> **GIVEN DATA**:
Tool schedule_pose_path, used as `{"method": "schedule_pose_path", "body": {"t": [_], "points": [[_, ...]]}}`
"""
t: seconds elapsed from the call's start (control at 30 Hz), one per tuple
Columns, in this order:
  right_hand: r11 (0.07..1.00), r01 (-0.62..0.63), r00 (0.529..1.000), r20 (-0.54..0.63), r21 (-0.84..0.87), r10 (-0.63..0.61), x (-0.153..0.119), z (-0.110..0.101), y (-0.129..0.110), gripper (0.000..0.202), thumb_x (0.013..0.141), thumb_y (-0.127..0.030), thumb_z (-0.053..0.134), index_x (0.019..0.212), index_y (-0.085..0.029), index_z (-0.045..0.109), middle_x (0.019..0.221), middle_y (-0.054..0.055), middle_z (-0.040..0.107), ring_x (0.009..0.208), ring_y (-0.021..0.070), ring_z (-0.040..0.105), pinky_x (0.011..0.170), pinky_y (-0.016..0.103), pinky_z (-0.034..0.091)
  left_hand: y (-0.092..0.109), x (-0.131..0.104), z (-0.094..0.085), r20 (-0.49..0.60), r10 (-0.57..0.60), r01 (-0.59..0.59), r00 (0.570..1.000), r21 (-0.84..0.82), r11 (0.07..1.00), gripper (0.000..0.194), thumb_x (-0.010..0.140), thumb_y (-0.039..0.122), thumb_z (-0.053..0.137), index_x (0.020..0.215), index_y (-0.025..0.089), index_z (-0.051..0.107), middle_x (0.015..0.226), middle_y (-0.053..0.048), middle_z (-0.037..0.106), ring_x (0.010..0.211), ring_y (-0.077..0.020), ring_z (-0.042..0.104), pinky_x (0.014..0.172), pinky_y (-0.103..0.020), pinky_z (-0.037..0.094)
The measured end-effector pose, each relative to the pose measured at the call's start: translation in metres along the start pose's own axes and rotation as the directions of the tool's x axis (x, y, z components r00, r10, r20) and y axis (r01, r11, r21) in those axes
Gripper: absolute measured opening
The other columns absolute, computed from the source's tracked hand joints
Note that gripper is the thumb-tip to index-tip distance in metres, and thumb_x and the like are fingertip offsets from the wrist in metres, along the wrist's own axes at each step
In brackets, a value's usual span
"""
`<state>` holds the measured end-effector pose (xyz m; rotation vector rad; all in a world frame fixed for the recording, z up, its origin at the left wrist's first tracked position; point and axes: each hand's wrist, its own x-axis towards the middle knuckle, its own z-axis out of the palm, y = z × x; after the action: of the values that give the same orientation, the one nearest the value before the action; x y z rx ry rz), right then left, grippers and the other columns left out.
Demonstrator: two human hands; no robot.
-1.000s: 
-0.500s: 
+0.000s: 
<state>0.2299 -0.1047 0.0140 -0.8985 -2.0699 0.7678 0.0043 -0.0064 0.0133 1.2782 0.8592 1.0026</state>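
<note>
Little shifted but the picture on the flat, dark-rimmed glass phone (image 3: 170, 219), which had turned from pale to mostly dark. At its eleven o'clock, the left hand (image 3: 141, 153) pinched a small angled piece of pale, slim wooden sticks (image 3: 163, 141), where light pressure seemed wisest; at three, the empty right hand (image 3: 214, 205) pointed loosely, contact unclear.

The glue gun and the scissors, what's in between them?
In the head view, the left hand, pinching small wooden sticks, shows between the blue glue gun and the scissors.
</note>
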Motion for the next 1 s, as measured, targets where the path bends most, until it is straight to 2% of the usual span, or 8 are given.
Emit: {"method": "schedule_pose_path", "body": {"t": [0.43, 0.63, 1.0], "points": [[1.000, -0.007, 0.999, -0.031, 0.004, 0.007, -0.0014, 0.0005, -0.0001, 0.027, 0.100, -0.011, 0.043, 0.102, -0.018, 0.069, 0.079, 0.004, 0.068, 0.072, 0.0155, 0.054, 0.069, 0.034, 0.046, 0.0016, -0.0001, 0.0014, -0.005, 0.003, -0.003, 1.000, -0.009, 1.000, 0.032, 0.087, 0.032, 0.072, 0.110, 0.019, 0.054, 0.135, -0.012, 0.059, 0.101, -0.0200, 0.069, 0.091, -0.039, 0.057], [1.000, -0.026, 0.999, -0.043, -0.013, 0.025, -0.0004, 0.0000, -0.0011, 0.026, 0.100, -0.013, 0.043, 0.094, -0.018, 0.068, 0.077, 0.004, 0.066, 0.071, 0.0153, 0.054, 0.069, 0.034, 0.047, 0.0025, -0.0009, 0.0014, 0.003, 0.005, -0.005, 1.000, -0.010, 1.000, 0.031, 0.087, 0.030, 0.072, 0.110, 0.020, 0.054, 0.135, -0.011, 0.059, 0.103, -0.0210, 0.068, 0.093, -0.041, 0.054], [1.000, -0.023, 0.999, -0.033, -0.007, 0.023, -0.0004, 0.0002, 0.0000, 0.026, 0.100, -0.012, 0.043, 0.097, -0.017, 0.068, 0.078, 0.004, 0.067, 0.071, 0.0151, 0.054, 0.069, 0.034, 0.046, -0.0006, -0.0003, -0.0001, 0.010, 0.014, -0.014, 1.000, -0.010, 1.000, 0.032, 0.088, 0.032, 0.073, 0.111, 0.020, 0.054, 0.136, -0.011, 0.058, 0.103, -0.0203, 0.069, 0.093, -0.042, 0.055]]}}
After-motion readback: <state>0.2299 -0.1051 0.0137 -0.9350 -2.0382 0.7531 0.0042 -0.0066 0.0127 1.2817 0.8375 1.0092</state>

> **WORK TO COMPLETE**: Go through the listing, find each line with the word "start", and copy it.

> **WRITTEN SOLUTION**:
t: seconds elapsed from the call's start (control at 30 Hz), one per tuple
The measured end-effector pose, each relative to the pose measured at the call's start: translation in metres along the start pose's own axes and rotation as the directions of the tool's x axis (x, y, z components r00, r10, r20) and y axis (r01, r11, r21) in those axes

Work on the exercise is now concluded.